But in Buxton ----- ahhhhh, there, I am God. I decree everything from the weather to who falls in love. I put my characters in sticky situations and either help them get out or watch them squirm. I get to live through their sorrows and their exquisite joys. Last night I put the two main characters, Vanetta and Lou, into their first intimate situation. I'm at the kitchen table with my laptop, headphones drowning me in my Ella Fitzgerald channel on Pandora, while Mom, Jack and Jill were watching a movie in the living room. Little did they know what was transpiring in Vanetta's chamber by kerosene lamp, the night her husband was arrested and hauled off to jail and the children stayed with the neighbors. It reminded me of writing a similar scene for another book while sitting in the rather busy teacher's lounge of some elementary school back when I was doing Travels through Time. There I was in my demure 19th Century clothing, writing a scene that was scorching the  pen and paper, while the teachers around me ate their apples and salads and complained about the school food.

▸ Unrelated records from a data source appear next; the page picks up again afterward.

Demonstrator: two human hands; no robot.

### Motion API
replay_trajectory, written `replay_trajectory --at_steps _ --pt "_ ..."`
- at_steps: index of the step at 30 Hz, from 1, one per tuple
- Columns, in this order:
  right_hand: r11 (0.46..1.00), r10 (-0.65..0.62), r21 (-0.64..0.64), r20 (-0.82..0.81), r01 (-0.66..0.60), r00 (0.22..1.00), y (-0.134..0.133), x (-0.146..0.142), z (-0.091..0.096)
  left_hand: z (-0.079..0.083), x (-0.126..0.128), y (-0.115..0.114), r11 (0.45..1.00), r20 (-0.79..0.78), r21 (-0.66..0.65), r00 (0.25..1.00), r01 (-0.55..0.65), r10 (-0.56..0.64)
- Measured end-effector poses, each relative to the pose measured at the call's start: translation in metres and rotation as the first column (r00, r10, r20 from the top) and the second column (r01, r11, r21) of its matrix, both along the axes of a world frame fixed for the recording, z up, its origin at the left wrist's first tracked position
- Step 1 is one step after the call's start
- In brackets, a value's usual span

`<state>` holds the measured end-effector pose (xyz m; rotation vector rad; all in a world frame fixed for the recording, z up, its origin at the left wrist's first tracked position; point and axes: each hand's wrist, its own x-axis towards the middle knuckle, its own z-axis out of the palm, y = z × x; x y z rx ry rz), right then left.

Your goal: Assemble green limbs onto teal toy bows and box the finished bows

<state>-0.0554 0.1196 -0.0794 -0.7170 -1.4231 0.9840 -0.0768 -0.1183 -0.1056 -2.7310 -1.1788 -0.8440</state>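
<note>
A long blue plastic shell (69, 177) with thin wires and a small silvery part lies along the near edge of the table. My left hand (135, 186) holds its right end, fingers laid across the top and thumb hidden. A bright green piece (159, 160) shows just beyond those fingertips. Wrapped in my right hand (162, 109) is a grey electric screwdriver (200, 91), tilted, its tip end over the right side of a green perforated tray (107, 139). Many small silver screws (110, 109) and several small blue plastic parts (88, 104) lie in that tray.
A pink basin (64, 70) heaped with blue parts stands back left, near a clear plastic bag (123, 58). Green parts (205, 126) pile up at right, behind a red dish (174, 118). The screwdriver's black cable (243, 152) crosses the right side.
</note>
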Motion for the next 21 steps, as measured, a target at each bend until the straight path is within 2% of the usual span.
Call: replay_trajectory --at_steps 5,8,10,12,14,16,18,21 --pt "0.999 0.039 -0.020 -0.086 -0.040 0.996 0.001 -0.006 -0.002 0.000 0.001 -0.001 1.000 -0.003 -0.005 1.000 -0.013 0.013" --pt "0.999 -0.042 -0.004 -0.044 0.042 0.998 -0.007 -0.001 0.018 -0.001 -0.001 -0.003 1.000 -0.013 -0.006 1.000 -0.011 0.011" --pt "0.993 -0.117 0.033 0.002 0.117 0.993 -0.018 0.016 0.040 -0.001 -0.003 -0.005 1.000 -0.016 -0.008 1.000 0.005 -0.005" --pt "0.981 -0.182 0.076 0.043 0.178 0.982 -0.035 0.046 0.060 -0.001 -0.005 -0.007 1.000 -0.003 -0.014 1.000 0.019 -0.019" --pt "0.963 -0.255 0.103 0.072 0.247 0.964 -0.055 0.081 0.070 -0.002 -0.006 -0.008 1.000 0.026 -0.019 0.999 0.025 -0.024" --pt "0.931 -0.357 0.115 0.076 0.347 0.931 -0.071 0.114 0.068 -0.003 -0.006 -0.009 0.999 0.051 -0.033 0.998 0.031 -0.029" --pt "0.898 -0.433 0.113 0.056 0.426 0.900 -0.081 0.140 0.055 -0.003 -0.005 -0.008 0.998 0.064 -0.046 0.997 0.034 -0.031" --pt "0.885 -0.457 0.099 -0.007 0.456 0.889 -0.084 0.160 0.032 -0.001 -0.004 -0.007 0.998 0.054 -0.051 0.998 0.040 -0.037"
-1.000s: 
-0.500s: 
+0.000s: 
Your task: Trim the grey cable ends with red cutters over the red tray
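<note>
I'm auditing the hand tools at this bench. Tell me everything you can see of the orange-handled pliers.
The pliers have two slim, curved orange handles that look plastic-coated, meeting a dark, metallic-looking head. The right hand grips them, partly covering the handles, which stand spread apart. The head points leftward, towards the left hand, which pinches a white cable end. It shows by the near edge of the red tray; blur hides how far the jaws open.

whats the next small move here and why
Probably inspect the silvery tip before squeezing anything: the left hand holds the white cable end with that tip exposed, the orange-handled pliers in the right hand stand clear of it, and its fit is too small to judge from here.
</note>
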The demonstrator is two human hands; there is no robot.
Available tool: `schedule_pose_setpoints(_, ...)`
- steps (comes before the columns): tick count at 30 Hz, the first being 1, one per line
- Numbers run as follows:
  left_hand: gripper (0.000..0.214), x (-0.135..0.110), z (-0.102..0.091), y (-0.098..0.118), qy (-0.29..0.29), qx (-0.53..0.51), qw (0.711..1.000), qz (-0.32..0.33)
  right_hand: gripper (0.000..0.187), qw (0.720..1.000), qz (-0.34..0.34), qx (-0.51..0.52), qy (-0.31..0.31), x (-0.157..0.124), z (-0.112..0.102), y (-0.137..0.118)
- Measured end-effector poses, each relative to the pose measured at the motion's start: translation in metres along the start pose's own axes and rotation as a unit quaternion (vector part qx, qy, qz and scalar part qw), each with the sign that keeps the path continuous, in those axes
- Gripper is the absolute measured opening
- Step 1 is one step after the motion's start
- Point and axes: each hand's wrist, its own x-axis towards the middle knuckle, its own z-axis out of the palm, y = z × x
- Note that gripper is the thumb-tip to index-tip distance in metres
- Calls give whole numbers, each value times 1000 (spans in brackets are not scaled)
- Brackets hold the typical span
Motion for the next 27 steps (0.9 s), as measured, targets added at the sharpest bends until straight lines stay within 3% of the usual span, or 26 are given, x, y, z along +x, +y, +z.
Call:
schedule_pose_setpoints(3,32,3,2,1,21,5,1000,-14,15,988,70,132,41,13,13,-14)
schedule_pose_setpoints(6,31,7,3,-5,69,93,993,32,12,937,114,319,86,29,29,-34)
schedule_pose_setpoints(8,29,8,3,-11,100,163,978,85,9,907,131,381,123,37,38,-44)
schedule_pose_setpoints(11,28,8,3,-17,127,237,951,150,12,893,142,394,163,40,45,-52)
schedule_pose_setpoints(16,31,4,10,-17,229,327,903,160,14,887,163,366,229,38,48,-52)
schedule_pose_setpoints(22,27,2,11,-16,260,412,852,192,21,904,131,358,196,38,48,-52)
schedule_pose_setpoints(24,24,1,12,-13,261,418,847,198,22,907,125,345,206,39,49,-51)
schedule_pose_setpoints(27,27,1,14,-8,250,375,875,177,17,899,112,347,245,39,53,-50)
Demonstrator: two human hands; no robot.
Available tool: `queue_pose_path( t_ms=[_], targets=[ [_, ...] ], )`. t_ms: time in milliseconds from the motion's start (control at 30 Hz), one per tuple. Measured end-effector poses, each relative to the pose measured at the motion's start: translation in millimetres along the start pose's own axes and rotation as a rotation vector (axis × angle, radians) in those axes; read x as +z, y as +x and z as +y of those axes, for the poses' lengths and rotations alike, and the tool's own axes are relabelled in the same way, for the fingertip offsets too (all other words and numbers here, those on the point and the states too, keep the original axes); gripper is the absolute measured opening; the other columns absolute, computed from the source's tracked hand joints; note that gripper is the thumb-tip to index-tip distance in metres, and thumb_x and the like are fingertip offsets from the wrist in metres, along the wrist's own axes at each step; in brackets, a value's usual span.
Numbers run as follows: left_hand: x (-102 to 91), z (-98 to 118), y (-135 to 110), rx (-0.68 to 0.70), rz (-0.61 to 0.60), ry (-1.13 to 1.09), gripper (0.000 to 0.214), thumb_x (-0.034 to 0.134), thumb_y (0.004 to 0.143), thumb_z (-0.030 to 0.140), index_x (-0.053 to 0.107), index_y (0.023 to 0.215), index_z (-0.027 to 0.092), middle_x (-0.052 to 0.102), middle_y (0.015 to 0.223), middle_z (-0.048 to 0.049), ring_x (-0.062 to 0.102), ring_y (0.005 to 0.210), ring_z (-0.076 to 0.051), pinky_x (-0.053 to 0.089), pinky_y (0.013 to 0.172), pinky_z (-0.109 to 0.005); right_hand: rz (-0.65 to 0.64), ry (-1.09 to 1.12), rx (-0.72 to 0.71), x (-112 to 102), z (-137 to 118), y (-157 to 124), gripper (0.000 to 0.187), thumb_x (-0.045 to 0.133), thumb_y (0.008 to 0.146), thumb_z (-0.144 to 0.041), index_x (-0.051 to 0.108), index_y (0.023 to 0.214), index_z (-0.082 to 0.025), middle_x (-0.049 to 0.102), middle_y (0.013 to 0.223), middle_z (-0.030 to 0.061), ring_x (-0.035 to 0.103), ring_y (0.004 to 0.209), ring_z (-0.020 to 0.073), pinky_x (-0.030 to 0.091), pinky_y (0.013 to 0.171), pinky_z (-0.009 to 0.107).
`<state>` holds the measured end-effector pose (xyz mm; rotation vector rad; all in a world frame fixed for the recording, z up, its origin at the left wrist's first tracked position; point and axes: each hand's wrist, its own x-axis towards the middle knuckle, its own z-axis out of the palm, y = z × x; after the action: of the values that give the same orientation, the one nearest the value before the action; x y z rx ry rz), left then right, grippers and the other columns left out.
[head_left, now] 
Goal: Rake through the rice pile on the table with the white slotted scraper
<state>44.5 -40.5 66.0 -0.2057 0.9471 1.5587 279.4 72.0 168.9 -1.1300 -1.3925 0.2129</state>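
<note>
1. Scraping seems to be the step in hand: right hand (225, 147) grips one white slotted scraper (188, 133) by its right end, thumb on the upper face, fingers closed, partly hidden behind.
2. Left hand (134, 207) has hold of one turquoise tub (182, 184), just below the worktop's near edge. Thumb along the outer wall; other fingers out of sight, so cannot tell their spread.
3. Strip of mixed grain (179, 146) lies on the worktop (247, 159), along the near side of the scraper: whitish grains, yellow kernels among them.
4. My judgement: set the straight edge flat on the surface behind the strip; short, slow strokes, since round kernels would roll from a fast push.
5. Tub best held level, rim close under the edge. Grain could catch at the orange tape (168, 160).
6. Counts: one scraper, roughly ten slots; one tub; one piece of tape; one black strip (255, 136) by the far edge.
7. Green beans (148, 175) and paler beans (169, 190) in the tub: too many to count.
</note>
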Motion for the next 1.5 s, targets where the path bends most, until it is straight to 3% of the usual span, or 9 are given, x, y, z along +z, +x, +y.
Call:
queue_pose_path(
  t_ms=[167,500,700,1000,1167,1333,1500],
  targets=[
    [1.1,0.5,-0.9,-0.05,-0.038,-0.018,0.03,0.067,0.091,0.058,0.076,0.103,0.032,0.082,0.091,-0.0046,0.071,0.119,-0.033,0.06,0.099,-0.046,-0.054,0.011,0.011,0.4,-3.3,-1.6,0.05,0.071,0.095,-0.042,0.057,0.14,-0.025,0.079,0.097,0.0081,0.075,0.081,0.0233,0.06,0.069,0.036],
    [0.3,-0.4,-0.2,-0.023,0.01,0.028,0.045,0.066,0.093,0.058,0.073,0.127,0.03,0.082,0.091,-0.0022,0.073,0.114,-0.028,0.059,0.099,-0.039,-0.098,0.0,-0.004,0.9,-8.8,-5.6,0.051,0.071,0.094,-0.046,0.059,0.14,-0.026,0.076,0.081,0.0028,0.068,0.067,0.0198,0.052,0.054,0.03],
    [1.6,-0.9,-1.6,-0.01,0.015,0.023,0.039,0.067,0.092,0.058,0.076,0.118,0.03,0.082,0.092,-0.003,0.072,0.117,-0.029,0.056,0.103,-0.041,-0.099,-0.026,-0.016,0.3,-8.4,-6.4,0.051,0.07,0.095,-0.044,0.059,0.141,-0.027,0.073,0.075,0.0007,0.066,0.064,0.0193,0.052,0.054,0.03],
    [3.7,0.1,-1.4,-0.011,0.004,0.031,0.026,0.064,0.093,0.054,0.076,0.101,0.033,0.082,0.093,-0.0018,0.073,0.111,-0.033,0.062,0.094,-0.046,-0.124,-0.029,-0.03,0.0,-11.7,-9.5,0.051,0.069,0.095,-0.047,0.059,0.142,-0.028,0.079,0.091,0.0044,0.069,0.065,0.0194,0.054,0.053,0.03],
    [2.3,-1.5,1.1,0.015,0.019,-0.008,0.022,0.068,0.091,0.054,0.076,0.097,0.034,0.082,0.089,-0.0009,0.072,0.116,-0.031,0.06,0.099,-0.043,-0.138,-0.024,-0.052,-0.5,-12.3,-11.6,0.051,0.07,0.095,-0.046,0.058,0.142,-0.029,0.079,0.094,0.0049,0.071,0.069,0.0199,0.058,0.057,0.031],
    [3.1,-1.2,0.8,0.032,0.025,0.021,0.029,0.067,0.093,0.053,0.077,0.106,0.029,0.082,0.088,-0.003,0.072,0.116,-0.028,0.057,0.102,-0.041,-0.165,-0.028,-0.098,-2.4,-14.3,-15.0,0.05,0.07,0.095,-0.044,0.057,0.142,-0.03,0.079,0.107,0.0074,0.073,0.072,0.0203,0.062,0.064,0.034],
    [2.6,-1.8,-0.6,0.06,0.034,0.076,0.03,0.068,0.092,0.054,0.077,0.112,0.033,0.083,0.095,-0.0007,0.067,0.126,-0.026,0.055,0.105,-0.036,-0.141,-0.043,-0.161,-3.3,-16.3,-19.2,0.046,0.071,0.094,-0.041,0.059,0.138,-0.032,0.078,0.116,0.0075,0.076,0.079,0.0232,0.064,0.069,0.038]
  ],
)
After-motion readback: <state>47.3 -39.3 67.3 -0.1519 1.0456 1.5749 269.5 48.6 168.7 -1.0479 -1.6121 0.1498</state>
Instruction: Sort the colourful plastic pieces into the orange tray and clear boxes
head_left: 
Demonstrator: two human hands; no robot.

It is always this way, I guess, when I'm in the thick of a book. I straddle two worlds, and the one I made up often seems more real for awhile.  There's an old song that starts out "Imagination is funny, it makes a cloudy day sunny..." That's what I get to experience whenever I'm writing. Regardless of what's happening in "real life", I get to have something else.

Now, is today the day that Elmer has to die? Or is it too soon? Or will he somehow be spared and mend his ways? Imaginative minds want to know.

1 comment:

  1. Very cool! It is good to distract oneself and "recreate". :-) One foot in front of the other, Kathy. You are certainly "doing the deal". This is life and you are showing up! Bravo!